- Born: 24 September 1955 Nagpur, Bombay State, India
- Died: 27 November 1995 (aged 40) Mumbai, Maharashtra, India
- Years active: 1975–1995
- Spouse: Neeta Jog ​(m. 1979⁠–⁠1995)​
- Children: 2

= Sanjay Jog =

Indian actor (1955–1995)

Sanjay Jog (24 September 1955– 27 November 1995) was an Indian Marathi language film actor who appeared in Marathi, Gujarati and Hindi films and television series. Known for his performance in Ramanand Sagar's Ramayan and Luv Kush, Jog started his career with Marathi film Sapla in 1975.

==Early and personal life==
Jog was born on 24 September 1955 in Nagpur, Maharashtra. He was a farmer before started his career as an actor. He was married to Neeta Jog in 1979. He had two children, including Ranjeet Jog.

== Career ==
Jog's first movie Sapla released in 1975 but it didn't do well, so he went back to Nagpur and started farming. During a work trip to Mumbai, he got offered a lead role in the Marathi film Zidd, which turned out to be a hit.
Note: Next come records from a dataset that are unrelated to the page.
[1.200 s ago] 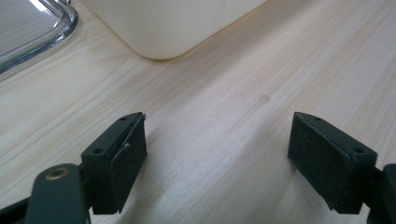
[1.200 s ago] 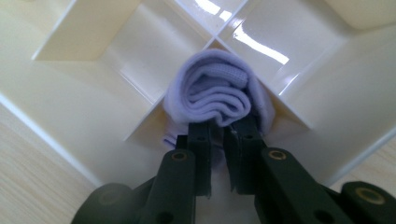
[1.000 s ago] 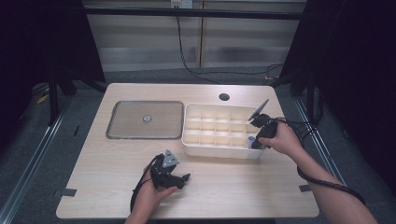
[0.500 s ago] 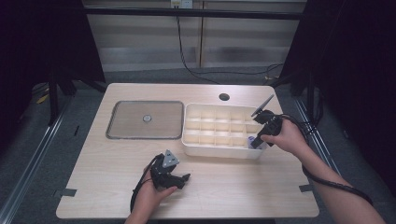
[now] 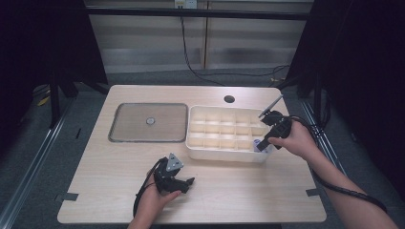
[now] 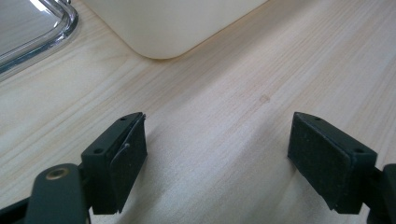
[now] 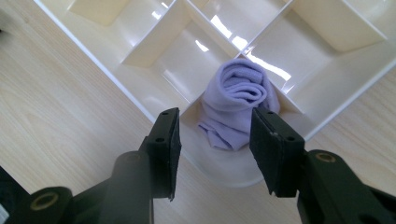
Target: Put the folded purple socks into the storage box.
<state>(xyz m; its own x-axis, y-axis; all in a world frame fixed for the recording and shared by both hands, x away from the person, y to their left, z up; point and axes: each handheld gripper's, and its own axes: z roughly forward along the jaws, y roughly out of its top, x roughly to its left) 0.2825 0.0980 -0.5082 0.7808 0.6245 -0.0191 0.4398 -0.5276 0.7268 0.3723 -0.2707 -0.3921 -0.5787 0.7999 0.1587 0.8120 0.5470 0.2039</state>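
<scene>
Hovering right claw (image 7: 212,140), jaws parted, over lilac rolled cloth (image 7: 239,105) in tray (image 7: 112,60) corner compartment; left claw (image 6: 215,161) gaping above bench (image 6: 224,93); no readable writing.

The table (image 5: 267,191) is bare wood along the bottom of the high view, so a hand can pass there. The box (image 5: 224,151) and the flat lid (image 5: 124,136) fill the middle. In the box's lower right cell, thin walls (image 7: 154,51) crowd the purple cloth (image 7: 240,100).

Bright table, dark surroundings, glossy glare.
</scene>
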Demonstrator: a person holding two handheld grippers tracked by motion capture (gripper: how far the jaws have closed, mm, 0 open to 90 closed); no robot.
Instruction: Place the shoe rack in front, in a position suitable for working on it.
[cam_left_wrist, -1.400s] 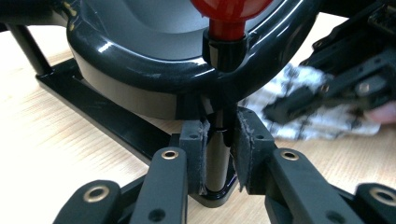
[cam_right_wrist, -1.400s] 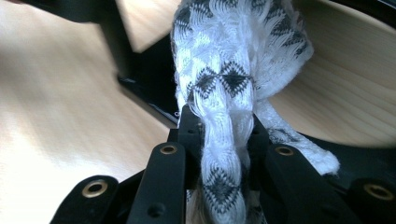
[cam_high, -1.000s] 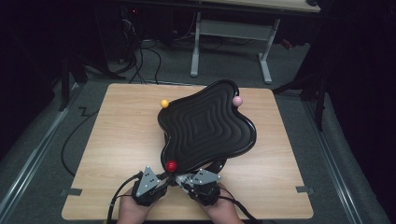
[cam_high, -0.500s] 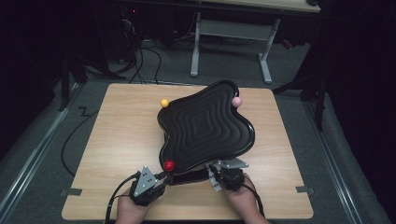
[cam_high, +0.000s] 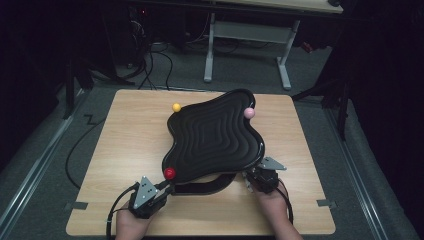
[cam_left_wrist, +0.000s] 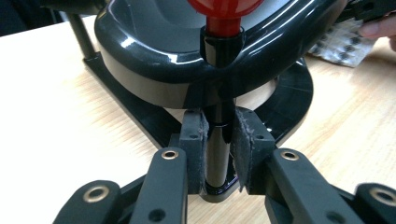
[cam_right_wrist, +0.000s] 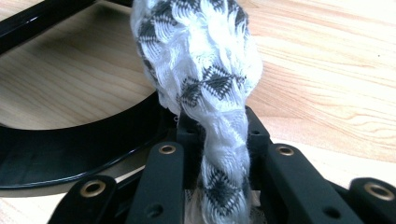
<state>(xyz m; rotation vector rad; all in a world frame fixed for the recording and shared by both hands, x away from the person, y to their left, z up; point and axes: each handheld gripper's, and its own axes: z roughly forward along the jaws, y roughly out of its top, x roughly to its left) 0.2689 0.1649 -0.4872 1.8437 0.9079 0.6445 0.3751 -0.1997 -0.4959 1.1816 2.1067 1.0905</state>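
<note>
The black wavy tray (cam_high: 212, 137) stands on posts above its base (cam_high: 210, 187) at mid-table; the left gripper (cam_left_wrist: 217, 144) pinches the red-knobbed post (cam_left_wrist: 219, 135) at its near corner; the right gripper (cam_right_wrist: 219, 140) clamps a white-and-black cloth (cam_right_wrist: 205, 70) beside the base; wiping looks in hand; next the cloth must reach the tray, which holds nothing

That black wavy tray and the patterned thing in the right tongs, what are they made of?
The tray looks like glossy moulded plastic: bright reflections run along its rim and ridges. It could also be lacquered. The cloth in the right tongs is plainly woven fabric, white with a black pattern; loose threads show. The table looks like pale wood-grain laminate.
</note>
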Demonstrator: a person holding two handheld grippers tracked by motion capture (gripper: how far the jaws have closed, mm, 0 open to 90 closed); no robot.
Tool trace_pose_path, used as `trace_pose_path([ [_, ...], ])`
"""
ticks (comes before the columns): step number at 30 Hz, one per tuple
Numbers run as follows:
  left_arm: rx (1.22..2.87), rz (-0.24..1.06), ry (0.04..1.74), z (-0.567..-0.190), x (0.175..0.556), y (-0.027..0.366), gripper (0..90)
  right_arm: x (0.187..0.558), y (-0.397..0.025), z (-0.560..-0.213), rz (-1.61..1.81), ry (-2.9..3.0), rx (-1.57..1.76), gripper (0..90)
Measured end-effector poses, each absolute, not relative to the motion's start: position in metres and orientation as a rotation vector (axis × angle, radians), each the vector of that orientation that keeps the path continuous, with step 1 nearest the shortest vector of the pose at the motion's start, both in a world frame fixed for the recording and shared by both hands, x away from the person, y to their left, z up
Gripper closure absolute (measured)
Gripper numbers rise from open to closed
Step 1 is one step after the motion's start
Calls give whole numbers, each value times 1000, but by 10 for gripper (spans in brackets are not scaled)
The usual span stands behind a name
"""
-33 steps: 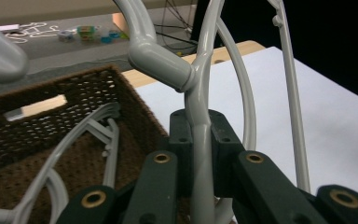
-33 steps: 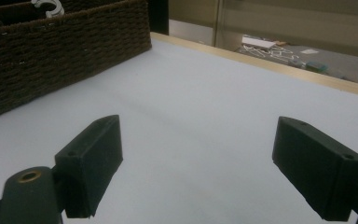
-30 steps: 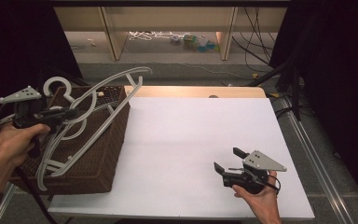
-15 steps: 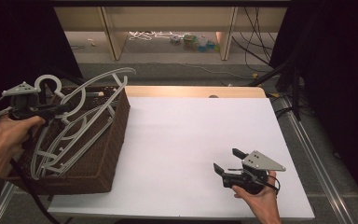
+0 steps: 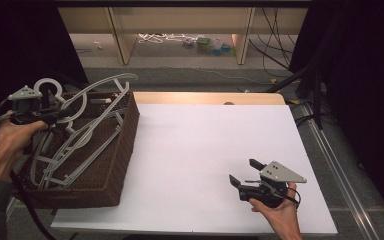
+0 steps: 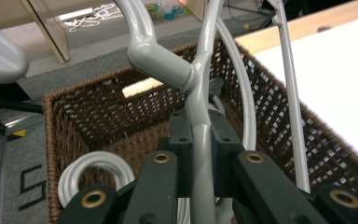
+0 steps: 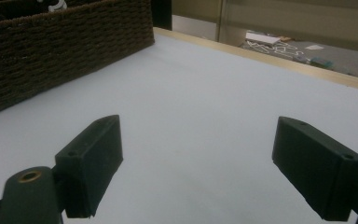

This success led to a flourishing career with around 30 Marathi films and some work in Gujarati films.

Jog started his Bollywood journey with Apna Ghar and went on to act in films like Jigarwala, Humshakal, Naseebwala, and Beta Ho To Aisa. His last film was Beta Ho To Aisa released in 1994. Jog also made a mark on TV with his debut in Ramanand Sagar's Ramayan, gaining popularity for his role as Bharat.

== Filmography ==

=== Films ===

Year: Title; Role; Language; Notes
1975: Sapla; Unnamed; Marathi; Uncredited
1980: Zidd; Bansi; Film debut
1981: Gondhalat Gondhal; Vinayak; Parallel lead
1982: Aavhan; Sanju
Mai Baap: Ravi Patil
Diste Tase Naste: Inspector Anand
Savitrichi Suun: Ravi
1984: Sage Soyare; Rajesh
Maya Bazar: Abhimanyu; Gujarati; Lead role
Navri Mile Navryala: Ramesh Deshmukh; Marathi
1986: Aamhi Dogha Raja Rani; Dr. Satish Shah
1989: Apna Ghar; Sanjay; Hindi; Supporting role
1991: Jigarwala; Khawali
1992: Humshakal
Insaan Bana Shaitan: Ravi
Naseebwala: Ram
1994: Beta Ho To Aisa; Inspector Suraj

=== Television ===

| Year | Title | Role | Language | Ref. |
| 1987–1988 | Ramayan | Bharat | Hindi |  |
| 1988–1989 | Luv Kush |  |

== Death ==
Jog died in Mumbai on 27 November 1995 due to liver ailment.